◆ **What the task requires**
Up to and including the line that holds "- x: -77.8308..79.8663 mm", print the data exactly from its first line; do not print the pictures.

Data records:
+===+
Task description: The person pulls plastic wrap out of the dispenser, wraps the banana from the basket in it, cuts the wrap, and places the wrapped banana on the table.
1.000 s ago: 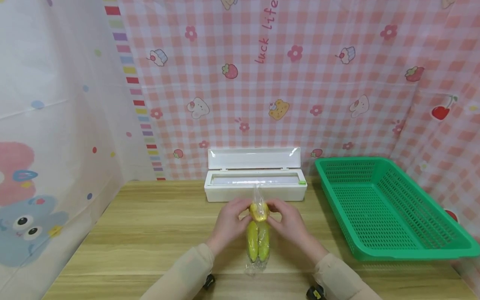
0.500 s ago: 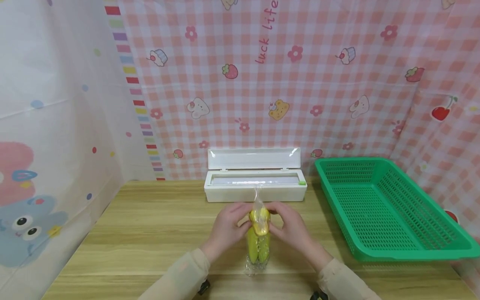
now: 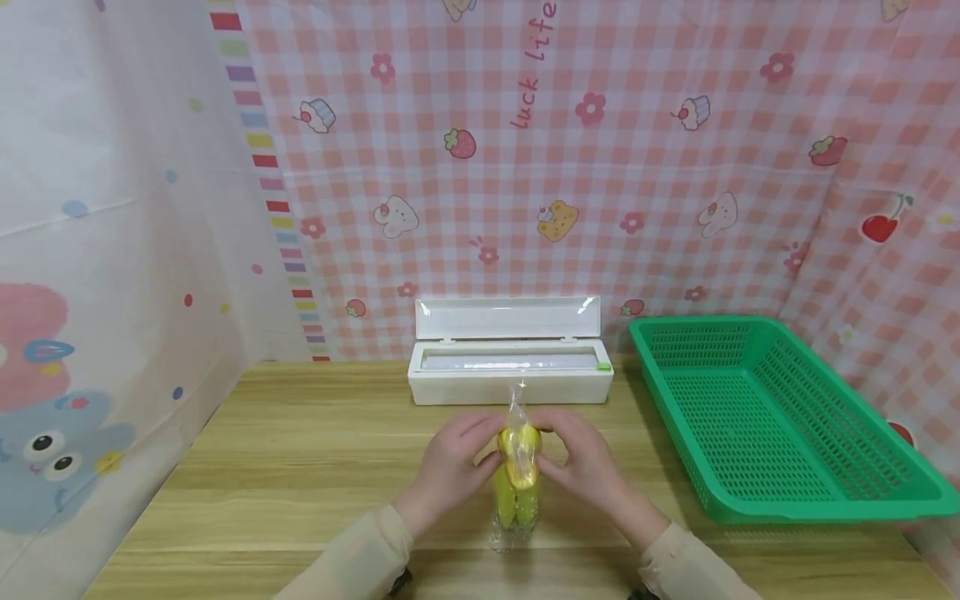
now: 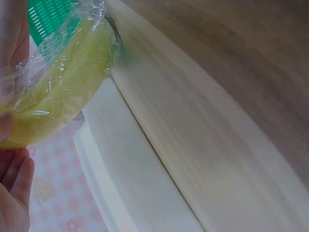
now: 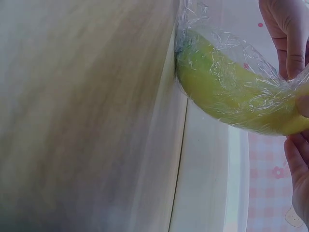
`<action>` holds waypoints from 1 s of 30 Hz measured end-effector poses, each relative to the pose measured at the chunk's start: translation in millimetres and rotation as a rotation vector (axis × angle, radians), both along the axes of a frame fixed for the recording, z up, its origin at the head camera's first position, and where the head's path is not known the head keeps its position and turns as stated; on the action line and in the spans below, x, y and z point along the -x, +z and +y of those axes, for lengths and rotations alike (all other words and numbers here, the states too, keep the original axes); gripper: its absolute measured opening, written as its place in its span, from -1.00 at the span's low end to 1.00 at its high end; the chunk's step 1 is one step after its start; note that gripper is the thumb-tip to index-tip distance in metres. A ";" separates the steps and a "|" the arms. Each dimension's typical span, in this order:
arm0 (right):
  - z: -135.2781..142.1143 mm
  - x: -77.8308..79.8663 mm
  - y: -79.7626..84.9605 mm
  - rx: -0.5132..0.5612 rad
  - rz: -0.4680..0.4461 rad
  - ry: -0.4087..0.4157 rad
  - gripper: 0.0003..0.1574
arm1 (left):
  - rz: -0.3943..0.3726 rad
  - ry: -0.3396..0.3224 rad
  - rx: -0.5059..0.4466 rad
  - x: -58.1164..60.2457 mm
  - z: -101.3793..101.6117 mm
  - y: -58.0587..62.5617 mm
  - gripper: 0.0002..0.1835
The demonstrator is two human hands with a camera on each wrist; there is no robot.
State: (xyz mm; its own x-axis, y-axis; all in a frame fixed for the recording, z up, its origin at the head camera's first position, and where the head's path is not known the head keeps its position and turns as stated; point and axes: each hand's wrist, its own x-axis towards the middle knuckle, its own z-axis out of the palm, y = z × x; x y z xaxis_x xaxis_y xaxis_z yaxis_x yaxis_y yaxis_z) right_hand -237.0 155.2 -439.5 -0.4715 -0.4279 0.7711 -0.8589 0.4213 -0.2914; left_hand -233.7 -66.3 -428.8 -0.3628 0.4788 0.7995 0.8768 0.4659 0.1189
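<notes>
Two yellow-green bananas [image 3: 507, 503], side by side in clear cling film [image 3: 510, 538], stand tilted between both hands near the middle of the table. My left hand [image 3: 456, 460] pinches the upper end from the left with fingers and thumb. From the right, my right hand [image 3: 583, 460] grips that same end. In the left wrist view the bananas [image 4: 72, 84] rise in a curve, their lower tip at the tabletop. Crinkled film covers the bananas [image 5: 227, 94] in the right wrist view, and a twisted tail of it sticks up past the upper end.
Behind the hands stands a white cling film dispenser [image 3: 510, 390] with its lid [image 3: 508, 318] raised. To the right is a green perforated basket [image 3: 750, 508]. Both sit on the wooden table [image 3: 300, 467], with a pink checked cloth [image 3: 480, 183] hanging behind.
The bananas' upper end has come up and toward me, tilting them more steeply, while their near tips stay at about the same place. Both hands have moved slightly nearer, keeping their grip.
</notes>
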 end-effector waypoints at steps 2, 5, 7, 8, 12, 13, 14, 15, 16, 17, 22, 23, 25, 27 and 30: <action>0.0 -1.1 0.3 -0.006 0.005 -0.010 -0.38 | -0.008 0.002 0.010 -1.3 -2.2 -0.1 -0.44; 0.2 -2.1 -0.7 -0.005 0.018 -0.020 -0.38 | -0.012 -0.009 0.018 -4.8 -7.1 1.5 -0.40; 0.2 -2.7 -0.9 -0.001 0.019 -0.025 -0.38 | 0.010 -0.023 0.012 -8.0 -11.1 4.2 -0.40; 0.3 -2.9 -1.1 0.001 0.021 -0.026 -0.38 | 0.024 -0.036 0.007 -10.0 -13.1 5.9 -0.41; 0.1 -4.2 -0.2 0.004 0.020 -0.026 -0.38 | 0.137 -0.112 -0.032 -17.6 -19.2 13.7 -0.58; 0.0 -4.5 0.0 0.004 0.021 -0.026 -0.38 | 0.165 -0.137 -0.039 -19.8 -19.8 15.9 -0.64; -0.1 -4.6 -0.1 0.003 0.023 -0.026 -0.38 | 0.191 -0.165 -0.047 -22.0 -20.0 17.9 -0.68; -0.2 -4.8 0.1 0.001 0.023 -0.027 -0.38 | 0.221 -0.189 -0.050 -24.0 -20.0 19.9 -0.70; -0.2 -4.9 0.2 0.001 0.023 -0.029 -0.38 | 0.251 -0.211 -0.053 -26.1 -19.5 21.6 -0.70; -0.2 -4.9 0.5 0.000 0.026 -0.030 -0.39 | 0.281 -0.225 -0.051 -28.4 -18.8 23.2 -0.70; -0.6 -6.1 2.3 0.008 0.038 -0.025 -0.40 | 0.396 -0.255 -0.019 -39.5 -12.8 27.9 -0.71; -0.8 -6.3 2.6 0.009 0.044 -0.021 -0.40 | 0.410 -0.253 -0.010 -41.2 -11.3 28.1 -0.71; -1.1 -6.7 2.8 0.012 0.054 -0.020 -0.40 | 0.426 -0.249 0.008 -43.5 -8.5 28.1 -0.70; -1.1 -6.5 2.6 0.010 0.065 -0.022 -0.39 | 0.432 -0.242 0.029 -44.6 -6.3 27.3 -0.69; -0.8 -6.4 1.8 0.006 0.078 -0.025 -0.37 | 0.424 -0.236 0.058 -43.6 -3.6 25.5 -0.67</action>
State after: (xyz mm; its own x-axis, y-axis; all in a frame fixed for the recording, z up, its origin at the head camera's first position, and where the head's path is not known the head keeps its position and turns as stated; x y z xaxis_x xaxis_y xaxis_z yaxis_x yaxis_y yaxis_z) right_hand -230.5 154.3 -437.7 -0.4202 -0.4118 0.8086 -0.8684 0.4411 -0.2266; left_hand -190.2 -70.0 -403.3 0.1126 0.5569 0.8229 0.9248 0.2442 -0.2918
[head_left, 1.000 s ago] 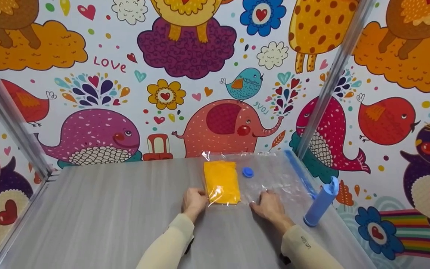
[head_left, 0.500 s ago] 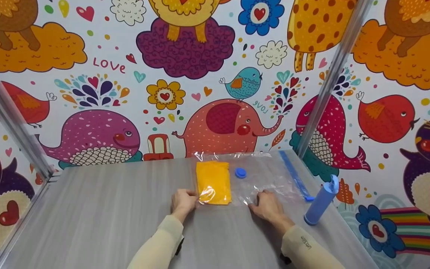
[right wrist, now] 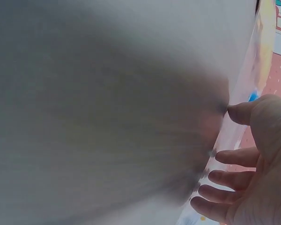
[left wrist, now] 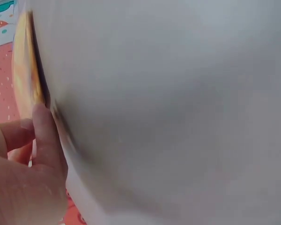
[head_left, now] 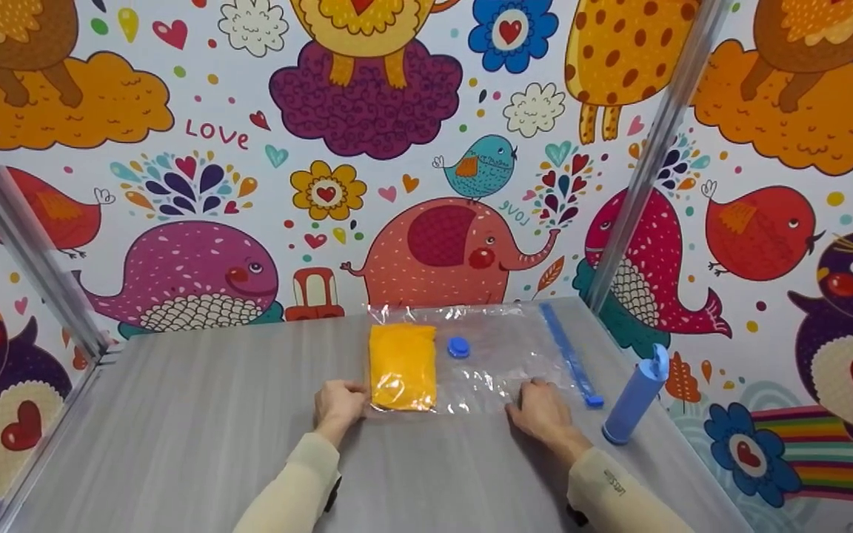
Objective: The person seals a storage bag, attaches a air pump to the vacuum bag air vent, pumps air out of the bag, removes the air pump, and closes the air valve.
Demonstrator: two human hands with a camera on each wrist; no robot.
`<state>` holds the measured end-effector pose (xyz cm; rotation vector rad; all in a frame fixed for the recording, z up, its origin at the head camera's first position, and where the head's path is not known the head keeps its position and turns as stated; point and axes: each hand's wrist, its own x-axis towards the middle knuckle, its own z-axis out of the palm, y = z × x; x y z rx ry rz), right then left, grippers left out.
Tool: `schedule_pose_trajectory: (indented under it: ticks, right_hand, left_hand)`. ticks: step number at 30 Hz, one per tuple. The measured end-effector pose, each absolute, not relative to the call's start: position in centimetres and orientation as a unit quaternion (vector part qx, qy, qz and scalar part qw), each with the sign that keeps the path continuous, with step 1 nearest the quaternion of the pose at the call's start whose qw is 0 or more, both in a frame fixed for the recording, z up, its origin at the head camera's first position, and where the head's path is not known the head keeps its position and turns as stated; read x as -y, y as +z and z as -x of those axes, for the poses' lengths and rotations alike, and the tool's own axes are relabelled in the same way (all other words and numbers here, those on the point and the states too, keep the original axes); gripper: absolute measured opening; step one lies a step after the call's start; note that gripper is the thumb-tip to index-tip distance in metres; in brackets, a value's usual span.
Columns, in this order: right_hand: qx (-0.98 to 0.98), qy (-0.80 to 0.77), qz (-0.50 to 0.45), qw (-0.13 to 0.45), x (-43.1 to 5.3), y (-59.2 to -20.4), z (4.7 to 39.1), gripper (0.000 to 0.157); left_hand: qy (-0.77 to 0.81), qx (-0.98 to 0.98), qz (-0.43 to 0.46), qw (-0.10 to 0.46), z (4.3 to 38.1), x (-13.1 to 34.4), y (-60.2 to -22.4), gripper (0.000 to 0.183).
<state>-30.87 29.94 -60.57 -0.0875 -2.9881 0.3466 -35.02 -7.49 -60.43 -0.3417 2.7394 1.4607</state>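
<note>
One clear bag lies pinched in the left grip, yellow bundle just alongside, while the right grip rests unclenched.

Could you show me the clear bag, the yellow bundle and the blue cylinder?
Clear bag (head_left: pixel 504 352), head view: a bare part right of its middle.
Yellow bundle (head_left: pixel 403 367), head view: middle of its upper face.
Blue cylinder (head_left: pixel 631 406), head view: middle of its side.

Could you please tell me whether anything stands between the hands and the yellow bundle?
Yes: the clear plastic bag encloses the yellow bundle, so its film lies between. The left hand is at the bag's left edge, beside the bundle; the right hand is at its near edge. Nothing else visible intervenes.
</note>
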Motion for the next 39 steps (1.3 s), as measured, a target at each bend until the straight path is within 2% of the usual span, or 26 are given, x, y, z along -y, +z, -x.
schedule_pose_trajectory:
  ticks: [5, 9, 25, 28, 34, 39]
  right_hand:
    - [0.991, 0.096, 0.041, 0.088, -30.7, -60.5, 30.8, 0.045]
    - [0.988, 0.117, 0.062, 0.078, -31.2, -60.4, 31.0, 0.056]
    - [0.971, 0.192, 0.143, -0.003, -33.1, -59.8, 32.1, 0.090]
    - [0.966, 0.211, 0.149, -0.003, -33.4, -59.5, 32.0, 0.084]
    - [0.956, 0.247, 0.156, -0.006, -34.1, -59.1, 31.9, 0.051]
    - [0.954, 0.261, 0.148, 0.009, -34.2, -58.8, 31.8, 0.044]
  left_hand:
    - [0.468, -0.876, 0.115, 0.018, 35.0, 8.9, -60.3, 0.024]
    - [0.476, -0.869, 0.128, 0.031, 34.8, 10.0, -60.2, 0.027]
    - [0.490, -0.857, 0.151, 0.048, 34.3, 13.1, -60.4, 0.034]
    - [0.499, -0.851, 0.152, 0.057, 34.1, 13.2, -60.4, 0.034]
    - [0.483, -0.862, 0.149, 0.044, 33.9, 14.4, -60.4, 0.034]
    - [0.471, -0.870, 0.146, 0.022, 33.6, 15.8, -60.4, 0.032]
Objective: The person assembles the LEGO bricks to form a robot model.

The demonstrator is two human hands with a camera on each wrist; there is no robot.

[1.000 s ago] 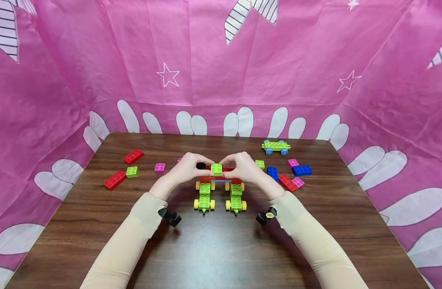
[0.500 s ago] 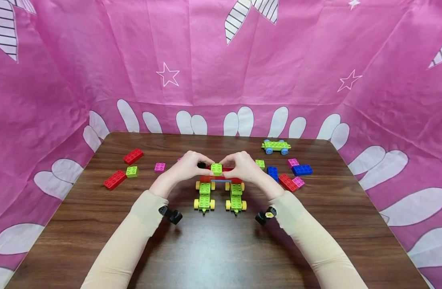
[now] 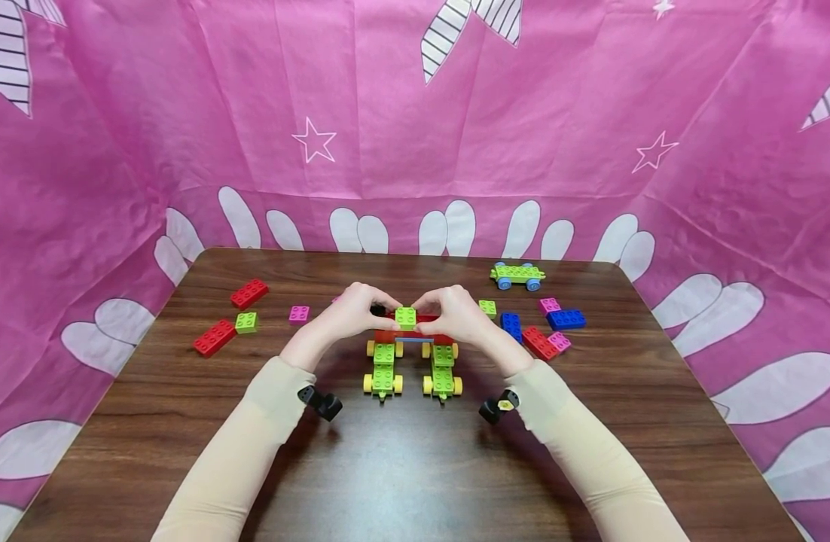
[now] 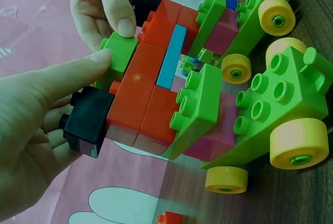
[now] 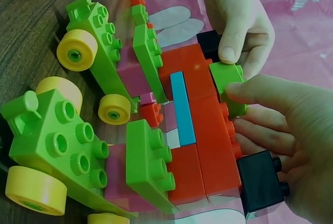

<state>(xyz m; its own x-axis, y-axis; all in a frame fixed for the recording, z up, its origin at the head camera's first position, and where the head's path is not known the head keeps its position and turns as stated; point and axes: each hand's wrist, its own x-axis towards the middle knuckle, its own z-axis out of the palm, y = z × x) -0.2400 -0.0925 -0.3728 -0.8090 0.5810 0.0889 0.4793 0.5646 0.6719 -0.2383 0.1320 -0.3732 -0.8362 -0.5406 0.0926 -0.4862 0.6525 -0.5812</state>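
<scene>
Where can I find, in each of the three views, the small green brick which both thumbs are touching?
Head: the small green brick is slightly below the picture's centre, between the left hand and the right hand.
Left wrist: upper left part, just left of the red bricks.
Right wrist: right of centre, just right of the red bricks.
Shared landmark: the light blue strip against the red bricks.

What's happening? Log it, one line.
left hand: holds green four-stud brick; right hand: holds same brick; brick: between black bricks, atop red bricks; seating: unclear; beneath: two yellow-wheeled green chassis
</scene>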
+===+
◆ **Answer to the problem**
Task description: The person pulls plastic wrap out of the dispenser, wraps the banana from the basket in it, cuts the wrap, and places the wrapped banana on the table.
1.000 s ago: 
0.500 s ago: 
now: 
now: 
now: 
`<action>` holds waypoints from 1 s of 30 Hz measured end-effector poses, each relative to the pose measured at the chunk's start: translation in millimetres and rotation as a rotation vector (axis × angle, radians), both along the axes of a frame fixed for the recording, z up, its origin at the head camera's first position, and where the head's path is not known the head keeps its position and turns as stated; on the action line and in the spans below, x, y and z point along the -x, +z and +y of those axes, for lengths and rotations alike (all other words and numbers here, the states too, keep the original axes); gripper: its absolute measured opening, written as its place in its span, from -1.00 at the span's low end to 1.00 at its high end; the chunk's step 1 is one step after its start; note that gripper is the thumb-tip to index-tip distance in metres. A ";" separates the steps and a "|" the arms. Each dimension's typical span, in this order:
arm0 (right):
  - z: -135.2781..142.1143 mm
  - x: -77.8308..79.8663 mm

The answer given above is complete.